• Task item:
Which lines of the entries below run from the one holding "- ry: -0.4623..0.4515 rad" to the one holding "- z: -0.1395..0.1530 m", inclusive? Set down exactly those lines and no others.

• Extracted records:
== == ==

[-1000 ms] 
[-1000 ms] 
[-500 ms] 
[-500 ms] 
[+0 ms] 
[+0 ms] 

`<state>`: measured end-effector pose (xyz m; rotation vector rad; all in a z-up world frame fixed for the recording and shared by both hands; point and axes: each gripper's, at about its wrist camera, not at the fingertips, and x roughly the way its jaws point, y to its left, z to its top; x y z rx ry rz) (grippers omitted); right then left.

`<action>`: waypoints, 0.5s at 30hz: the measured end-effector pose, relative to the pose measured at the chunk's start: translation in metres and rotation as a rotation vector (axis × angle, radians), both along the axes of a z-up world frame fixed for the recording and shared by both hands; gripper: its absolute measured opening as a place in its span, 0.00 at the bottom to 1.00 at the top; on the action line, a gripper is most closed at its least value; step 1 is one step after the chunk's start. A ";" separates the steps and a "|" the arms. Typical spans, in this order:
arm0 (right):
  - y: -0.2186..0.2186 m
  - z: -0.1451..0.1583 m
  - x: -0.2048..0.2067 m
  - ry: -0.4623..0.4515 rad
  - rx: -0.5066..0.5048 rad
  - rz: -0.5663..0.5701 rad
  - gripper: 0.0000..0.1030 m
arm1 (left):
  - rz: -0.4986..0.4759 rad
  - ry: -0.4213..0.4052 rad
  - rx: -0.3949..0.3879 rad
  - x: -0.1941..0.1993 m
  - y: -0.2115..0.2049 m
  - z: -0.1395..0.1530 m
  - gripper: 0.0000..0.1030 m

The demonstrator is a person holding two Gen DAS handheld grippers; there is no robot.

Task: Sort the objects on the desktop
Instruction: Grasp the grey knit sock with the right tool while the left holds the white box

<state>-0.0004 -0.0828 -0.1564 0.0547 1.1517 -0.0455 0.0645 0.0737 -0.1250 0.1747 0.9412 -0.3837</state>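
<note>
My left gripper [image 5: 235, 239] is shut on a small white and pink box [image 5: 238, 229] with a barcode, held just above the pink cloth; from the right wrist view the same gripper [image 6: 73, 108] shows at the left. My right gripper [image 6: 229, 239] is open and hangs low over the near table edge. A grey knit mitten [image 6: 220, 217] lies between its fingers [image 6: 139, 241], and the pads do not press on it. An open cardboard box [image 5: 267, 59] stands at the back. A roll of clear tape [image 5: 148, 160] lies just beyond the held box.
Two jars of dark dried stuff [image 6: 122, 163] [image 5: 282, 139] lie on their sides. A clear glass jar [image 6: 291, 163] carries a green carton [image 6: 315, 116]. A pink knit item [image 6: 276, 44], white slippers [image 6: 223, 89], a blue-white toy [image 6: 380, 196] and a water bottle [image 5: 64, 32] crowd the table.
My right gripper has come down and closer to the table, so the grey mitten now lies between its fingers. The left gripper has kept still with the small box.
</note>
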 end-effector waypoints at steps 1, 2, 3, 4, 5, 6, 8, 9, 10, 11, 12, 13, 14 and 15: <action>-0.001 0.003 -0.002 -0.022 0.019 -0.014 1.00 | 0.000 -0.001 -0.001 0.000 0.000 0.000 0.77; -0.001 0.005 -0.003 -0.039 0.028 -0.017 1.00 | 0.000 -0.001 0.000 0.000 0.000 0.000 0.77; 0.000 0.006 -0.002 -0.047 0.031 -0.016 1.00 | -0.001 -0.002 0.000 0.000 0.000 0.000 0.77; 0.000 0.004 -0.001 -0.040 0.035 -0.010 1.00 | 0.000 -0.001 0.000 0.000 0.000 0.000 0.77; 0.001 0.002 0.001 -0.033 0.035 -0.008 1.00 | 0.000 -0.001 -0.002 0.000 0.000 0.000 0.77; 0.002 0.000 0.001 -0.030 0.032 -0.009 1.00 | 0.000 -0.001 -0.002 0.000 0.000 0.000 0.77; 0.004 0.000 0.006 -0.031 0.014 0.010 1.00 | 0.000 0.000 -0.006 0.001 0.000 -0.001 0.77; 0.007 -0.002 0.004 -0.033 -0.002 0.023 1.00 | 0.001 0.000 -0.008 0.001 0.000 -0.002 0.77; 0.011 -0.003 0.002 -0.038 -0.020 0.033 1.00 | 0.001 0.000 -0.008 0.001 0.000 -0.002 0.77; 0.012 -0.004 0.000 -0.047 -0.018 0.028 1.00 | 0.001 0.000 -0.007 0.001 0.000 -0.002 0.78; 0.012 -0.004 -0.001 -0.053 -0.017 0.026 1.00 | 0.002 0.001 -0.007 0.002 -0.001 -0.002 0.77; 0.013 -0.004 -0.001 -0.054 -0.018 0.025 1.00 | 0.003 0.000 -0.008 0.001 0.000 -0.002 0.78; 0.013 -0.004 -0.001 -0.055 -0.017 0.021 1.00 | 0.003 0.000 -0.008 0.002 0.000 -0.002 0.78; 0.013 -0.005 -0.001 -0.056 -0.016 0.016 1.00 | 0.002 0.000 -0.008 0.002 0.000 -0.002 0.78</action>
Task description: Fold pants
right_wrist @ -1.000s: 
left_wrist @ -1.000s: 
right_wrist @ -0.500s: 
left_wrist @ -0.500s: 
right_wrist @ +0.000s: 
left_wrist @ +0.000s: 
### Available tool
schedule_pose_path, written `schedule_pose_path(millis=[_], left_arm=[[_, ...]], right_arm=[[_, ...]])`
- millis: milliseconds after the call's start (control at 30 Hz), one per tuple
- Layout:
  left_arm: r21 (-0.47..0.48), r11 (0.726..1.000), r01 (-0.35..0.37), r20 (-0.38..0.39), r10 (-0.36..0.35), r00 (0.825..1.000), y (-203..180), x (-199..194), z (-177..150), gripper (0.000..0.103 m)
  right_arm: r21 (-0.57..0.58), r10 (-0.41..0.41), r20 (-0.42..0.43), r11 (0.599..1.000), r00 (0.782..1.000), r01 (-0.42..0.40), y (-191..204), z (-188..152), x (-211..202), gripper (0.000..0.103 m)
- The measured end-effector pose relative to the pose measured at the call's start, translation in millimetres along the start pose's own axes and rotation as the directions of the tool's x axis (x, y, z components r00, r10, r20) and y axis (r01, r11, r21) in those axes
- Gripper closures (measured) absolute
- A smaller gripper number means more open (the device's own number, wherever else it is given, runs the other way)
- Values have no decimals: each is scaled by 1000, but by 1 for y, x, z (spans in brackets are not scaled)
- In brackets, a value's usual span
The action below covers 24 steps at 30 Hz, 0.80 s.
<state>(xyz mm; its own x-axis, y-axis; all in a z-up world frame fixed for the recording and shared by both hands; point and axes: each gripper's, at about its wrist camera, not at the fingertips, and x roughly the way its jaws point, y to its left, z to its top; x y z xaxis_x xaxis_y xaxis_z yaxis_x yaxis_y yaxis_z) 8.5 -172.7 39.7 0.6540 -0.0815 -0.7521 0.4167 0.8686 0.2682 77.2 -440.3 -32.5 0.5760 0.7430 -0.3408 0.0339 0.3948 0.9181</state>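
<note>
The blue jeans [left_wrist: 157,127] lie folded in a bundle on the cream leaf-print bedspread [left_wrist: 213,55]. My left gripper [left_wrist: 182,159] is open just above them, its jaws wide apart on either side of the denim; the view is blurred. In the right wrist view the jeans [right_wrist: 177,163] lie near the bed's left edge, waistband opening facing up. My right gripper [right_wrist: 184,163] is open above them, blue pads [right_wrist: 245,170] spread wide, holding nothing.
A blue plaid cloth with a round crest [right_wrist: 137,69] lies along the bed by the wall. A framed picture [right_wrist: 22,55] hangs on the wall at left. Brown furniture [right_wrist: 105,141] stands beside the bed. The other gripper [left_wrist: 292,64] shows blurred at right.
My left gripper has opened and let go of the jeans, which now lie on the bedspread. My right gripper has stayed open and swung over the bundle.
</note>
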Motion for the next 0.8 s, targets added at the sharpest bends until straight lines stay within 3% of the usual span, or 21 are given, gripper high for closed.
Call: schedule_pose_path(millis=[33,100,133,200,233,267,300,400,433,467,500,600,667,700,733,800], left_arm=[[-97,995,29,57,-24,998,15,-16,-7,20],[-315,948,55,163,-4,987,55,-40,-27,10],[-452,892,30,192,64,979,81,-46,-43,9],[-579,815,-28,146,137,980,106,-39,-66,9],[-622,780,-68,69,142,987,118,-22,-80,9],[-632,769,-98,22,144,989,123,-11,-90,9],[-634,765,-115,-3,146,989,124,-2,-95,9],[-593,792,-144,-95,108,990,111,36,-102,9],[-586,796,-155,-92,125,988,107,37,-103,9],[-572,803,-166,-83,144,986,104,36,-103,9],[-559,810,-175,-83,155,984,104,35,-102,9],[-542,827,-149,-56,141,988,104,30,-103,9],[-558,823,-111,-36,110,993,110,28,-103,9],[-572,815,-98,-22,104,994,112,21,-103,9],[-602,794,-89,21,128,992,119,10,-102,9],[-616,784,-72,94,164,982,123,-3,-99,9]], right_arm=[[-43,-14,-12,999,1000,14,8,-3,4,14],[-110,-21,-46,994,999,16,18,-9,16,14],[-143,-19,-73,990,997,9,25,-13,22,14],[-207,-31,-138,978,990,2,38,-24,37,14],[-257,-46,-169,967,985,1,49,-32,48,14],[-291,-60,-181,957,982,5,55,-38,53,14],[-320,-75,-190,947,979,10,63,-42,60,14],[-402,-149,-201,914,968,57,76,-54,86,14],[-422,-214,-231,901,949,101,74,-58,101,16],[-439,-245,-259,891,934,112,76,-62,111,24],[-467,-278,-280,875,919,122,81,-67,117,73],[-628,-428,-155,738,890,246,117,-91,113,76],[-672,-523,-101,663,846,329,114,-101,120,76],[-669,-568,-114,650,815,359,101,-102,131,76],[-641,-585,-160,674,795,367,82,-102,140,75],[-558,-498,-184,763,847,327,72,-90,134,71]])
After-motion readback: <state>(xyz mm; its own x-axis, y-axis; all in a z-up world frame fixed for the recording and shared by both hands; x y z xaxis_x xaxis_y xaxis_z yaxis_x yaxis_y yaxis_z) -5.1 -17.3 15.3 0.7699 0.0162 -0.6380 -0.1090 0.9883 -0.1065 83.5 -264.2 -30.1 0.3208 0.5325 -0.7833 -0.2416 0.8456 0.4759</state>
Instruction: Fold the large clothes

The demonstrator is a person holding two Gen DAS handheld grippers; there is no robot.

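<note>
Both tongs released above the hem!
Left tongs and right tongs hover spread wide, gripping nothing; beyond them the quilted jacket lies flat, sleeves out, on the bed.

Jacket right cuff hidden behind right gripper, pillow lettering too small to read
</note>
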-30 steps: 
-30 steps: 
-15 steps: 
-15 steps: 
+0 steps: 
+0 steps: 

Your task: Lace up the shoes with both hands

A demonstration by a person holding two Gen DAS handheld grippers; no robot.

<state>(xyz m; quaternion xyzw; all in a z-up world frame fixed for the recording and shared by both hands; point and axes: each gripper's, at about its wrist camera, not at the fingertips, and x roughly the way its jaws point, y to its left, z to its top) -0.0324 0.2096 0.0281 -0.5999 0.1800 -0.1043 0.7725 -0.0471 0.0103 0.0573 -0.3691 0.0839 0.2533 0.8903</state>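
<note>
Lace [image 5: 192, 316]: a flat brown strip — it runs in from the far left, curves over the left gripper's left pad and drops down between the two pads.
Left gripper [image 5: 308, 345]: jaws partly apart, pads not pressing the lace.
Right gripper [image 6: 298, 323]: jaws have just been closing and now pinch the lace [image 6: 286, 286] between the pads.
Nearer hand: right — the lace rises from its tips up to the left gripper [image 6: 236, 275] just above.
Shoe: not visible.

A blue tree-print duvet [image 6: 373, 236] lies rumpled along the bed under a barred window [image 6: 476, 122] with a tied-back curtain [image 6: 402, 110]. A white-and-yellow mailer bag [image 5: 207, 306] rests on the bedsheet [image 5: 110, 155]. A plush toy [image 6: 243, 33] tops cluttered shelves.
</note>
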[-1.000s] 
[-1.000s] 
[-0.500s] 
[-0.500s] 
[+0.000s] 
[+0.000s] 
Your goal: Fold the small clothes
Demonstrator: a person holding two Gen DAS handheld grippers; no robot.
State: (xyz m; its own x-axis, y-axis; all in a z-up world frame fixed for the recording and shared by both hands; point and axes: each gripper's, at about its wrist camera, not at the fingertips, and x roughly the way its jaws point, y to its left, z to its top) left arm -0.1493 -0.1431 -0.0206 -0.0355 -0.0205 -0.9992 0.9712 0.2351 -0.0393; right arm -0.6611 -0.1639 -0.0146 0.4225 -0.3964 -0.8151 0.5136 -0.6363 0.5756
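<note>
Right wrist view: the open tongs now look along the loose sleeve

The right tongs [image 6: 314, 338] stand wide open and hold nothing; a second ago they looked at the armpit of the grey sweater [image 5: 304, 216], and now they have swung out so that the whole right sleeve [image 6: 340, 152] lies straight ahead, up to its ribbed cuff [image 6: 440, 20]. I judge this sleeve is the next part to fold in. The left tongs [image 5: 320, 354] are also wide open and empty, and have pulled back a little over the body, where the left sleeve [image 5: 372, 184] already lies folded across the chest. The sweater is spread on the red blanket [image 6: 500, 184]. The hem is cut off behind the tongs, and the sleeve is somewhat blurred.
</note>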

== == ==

• Solution:
  - ry: -0.4623..0.4515 rad
  - rx: -0.5066..0.5048 rad
  - rz: -0.5663..0.5701 rad
  - gripper: 0.0000..0.1030 m
arm1 (left):
  - rz: -0.4986..0.4759 rad
  - ry: -0.4213..0.4052 rad
  - rx: -0.3949..0.3879 rad
  - x: -0.1941..0.1993 m
  - y: -0.2115..0.2049 m
  - z: -0.1395..0.1530 m

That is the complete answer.